(179f) Dynamics of Macromolecules in Two-Dimensional Linear Flows with Rotation: Is There Another Coil-Stretch Transition? | AIChE

(179f) Dynamics of Macromolecules in Two-Dimensional Linear Flows with Rotation: Is There Another Coil-Stretch Transition?

Authors 

Blawzdziewicz, J. - Presenter, Mechanical Engineering and Physics, Yale University


In his seminal paper more than 30 years ago, de Gennes predicted that a polymer molecule in an external flow may undergo a coil-stretch transition due to a competition between the hydrodynamic stretching force and the entropic spring force driving relaxation towards the equilibrium coiled state.
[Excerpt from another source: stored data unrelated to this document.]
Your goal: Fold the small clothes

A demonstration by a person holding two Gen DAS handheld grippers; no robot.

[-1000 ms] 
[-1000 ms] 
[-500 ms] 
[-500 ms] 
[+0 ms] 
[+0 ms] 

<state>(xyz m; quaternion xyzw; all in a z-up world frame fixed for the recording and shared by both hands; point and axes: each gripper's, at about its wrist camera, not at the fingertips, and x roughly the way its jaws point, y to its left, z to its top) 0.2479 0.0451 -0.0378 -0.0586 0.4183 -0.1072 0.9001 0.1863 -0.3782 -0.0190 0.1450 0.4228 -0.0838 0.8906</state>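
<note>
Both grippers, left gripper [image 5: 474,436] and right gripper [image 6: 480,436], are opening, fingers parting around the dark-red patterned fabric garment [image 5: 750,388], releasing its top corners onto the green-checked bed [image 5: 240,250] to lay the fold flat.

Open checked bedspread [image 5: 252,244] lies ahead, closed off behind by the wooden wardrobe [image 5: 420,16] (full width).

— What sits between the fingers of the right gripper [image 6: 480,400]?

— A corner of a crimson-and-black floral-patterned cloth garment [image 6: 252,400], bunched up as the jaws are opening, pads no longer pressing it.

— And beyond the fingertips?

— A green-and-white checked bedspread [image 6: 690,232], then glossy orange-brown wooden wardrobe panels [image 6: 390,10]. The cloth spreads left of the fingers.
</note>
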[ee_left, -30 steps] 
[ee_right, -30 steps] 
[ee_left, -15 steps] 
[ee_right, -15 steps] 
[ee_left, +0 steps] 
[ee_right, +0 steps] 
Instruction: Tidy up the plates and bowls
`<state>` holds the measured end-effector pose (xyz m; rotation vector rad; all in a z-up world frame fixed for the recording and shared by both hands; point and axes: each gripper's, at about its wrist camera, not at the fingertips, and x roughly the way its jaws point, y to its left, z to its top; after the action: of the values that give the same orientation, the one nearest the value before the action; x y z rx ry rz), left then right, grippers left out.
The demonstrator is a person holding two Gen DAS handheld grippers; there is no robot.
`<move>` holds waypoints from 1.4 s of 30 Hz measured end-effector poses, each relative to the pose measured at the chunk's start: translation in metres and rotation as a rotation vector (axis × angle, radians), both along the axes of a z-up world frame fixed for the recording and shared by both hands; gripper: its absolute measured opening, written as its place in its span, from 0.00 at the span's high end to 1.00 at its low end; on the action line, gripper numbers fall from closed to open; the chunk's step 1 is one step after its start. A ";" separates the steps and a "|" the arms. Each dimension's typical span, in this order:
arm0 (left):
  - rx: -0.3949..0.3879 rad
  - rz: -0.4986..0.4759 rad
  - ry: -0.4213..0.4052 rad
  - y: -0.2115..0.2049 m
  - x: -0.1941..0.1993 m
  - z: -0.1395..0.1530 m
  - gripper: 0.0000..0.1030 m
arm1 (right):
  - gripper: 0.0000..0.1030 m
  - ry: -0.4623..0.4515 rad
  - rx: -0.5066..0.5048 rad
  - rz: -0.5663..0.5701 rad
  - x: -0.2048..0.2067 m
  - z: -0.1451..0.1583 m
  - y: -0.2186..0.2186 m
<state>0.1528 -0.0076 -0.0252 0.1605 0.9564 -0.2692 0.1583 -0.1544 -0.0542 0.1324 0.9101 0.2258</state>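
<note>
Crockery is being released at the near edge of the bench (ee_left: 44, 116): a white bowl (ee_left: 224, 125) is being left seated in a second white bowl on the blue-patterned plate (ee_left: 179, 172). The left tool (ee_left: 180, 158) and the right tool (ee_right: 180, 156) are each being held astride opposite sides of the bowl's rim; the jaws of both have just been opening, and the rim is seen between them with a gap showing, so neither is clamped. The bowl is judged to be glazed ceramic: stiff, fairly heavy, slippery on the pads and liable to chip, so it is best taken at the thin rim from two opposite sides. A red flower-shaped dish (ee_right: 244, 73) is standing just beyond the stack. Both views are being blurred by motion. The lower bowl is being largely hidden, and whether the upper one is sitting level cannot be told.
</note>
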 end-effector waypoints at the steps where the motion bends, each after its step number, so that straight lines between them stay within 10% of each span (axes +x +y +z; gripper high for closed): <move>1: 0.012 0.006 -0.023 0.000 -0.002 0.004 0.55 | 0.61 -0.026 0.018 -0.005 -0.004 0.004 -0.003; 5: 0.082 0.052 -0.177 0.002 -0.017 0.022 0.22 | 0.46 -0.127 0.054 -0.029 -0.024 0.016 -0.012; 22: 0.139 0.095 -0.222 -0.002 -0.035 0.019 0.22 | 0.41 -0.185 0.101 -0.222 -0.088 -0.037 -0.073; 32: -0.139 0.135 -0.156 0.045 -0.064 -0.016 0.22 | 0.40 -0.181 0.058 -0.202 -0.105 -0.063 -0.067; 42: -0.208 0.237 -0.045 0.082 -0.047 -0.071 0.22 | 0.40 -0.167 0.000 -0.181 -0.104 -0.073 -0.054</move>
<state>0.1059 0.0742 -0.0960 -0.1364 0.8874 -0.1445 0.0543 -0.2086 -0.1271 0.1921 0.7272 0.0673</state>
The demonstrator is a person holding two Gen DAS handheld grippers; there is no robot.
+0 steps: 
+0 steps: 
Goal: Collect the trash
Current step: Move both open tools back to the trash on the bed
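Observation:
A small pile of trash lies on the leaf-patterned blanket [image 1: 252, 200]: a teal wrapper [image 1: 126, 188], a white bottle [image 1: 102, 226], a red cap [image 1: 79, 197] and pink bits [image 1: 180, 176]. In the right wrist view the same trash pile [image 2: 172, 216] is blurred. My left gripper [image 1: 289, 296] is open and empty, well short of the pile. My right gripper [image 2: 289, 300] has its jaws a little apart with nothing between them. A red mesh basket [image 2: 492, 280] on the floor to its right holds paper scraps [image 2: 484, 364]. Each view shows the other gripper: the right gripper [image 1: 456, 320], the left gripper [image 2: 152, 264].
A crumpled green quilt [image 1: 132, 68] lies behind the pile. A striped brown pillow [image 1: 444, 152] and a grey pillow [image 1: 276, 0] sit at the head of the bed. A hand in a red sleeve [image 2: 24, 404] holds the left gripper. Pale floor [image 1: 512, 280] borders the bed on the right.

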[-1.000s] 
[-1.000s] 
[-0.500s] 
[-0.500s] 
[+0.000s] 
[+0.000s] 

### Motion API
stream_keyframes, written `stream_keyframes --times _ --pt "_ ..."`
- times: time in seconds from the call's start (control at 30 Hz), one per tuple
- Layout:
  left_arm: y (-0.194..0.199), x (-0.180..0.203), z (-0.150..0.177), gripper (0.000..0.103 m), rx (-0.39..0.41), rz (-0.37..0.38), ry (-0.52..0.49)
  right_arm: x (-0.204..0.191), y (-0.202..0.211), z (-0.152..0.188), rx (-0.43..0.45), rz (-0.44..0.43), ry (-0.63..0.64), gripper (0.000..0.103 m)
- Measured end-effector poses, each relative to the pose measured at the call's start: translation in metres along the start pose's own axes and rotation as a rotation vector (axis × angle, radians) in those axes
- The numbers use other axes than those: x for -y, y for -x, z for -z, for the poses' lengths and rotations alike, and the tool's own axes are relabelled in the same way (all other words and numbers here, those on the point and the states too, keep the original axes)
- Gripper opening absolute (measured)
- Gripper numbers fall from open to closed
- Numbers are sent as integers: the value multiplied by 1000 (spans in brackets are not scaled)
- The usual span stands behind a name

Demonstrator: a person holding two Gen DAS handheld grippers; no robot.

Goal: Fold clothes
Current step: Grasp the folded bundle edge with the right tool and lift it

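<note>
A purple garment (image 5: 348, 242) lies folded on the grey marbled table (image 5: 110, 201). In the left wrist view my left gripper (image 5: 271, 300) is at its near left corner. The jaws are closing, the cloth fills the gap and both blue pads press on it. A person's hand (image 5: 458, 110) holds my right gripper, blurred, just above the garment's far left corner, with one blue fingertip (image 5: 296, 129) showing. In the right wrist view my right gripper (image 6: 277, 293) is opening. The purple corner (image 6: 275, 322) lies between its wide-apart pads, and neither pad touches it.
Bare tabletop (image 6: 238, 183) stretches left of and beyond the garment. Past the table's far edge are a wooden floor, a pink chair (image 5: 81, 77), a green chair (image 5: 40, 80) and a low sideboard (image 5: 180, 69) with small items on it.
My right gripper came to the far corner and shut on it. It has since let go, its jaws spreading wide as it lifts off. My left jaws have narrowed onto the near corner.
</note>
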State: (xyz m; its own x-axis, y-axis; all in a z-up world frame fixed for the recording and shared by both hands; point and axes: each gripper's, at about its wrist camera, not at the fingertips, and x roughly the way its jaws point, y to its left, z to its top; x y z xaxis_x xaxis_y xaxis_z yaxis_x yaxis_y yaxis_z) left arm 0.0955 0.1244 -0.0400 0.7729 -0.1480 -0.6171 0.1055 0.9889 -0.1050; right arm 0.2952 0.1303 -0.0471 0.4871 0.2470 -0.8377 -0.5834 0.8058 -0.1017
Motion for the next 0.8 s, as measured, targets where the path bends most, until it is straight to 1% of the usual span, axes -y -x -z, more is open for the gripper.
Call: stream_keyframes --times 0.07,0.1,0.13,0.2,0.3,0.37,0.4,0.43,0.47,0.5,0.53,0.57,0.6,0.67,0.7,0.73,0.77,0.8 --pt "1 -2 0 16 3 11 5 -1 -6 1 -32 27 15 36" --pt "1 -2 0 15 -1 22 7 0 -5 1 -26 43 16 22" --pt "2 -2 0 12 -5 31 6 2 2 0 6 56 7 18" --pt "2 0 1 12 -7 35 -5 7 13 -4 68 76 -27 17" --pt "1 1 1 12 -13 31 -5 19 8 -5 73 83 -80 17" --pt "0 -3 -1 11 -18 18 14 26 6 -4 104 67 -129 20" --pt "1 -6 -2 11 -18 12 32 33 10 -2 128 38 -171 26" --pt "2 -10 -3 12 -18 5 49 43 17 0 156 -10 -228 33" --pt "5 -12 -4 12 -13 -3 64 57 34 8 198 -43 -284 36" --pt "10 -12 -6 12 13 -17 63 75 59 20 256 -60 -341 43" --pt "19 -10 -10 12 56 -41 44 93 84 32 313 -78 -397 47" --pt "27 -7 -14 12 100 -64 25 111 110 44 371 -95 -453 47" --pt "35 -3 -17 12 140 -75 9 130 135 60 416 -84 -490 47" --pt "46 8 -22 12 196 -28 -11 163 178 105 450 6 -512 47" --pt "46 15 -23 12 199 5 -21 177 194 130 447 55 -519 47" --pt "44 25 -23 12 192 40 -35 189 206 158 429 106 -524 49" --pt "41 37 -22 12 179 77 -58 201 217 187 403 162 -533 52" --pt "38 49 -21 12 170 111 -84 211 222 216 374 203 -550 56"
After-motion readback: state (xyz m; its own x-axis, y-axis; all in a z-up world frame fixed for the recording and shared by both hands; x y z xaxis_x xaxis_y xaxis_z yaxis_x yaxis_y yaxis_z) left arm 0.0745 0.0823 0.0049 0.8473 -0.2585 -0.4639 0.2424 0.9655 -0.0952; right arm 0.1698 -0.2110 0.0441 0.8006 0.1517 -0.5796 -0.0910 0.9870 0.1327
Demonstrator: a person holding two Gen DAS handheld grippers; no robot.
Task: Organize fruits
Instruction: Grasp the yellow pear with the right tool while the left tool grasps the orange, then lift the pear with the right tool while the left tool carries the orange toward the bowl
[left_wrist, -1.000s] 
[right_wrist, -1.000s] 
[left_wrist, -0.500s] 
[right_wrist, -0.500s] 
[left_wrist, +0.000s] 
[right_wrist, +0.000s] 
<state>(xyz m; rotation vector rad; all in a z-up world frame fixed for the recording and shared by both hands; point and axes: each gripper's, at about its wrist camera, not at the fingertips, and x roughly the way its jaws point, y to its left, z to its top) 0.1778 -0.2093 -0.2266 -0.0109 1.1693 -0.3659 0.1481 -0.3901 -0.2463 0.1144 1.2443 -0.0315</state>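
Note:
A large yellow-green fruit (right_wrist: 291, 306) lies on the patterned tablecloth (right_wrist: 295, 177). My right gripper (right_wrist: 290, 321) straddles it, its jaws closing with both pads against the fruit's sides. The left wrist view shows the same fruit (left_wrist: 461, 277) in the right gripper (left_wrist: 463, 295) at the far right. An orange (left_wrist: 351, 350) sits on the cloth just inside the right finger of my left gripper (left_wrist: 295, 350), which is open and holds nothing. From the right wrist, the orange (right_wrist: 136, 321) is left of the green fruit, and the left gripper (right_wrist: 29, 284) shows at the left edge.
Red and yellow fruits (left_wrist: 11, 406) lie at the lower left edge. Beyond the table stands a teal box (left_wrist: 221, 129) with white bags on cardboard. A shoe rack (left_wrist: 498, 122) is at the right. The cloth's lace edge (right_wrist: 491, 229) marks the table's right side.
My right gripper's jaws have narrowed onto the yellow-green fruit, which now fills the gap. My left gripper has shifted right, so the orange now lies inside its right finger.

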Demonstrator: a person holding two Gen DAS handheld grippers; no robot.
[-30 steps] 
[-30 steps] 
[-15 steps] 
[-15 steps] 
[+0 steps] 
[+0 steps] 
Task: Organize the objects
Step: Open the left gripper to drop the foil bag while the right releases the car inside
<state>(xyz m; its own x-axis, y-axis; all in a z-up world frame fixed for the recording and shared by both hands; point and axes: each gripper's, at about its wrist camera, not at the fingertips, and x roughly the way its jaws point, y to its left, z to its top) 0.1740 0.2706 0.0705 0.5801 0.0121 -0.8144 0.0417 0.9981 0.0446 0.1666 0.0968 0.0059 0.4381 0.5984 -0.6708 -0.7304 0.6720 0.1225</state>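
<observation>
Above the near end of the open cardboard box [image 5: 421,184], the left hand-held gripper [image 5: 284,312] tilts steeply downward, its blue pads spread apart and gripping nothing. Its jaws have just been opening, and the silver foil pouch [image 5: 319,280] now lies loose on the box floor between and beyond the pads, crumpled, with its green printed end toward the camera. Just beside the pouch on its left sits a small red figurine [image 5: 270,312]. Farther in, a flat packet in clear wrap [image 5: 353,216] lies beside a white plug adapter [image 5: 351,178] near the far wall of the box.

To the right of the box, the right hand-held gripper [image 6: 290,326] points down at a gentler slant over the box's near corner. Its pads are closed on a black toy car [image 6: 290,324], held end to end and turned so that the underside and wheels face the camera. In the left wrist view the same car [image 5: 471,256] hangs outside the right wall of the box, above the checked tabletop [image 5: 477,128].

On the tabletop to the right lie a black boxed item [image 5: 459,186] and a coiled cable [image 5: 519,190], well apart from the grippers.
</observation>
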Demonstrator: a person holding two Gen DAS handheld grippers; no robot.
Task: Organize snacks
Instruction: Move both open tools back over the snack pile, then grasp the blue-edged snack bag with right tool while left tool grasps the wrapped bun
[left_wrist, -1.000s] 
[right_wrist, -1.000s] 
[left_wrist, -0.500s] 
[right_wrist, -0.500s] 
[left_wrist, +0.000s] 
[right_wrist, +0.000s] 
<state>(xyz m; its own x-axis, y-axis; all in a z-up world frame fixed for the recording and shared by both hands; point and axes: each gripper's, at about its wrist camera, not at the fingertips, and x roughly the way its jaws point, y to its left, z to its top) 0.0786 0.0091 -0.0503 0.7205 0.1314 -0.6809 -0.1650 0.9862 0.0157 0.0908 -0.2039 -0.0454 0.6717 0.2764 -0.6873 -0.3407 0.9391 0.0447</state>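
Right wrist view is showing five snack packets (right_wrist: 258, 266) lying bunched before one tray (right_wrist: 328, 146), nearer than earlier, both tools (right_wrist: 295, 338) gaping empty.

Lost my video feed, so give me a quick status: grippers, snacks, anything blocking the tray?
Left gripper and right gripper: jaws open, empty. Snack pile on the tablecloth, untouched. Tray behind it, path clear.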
In this talk we argue that in linear flows with nonzero vorticity a macromolecule is stabilized not only by the entropic forces, but also by the rotational flow component which misaligns the particle with the extensional axis of the flow. We predict that under some conditions two fluctuating stationary states of a macromolecule may thus exist, associated with the two stabilizing mechanisms. One state is nearly isotropic and it is stabilized primarily by rotation, and the other is elongated and stabilized primarily by the entropic springs. For sufficiently strong flows the elongated state may undergo a second transition to a fully stretched state.